• [The task]
All of the data should be restated word for word.

::: Dataset excerpt :::

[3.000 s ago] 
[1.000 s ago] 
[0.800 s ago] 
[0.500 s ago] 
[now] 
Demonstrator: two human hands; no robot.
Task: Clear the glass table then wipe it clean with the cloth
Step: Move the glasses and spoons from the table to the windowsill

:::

• [Answer]
[3.000 s ago] 
[1.000 s ago] 
[0.800 s ago] 
[0.500 s ago] 
[now] 
Demonstrator: two human hands; no robot.
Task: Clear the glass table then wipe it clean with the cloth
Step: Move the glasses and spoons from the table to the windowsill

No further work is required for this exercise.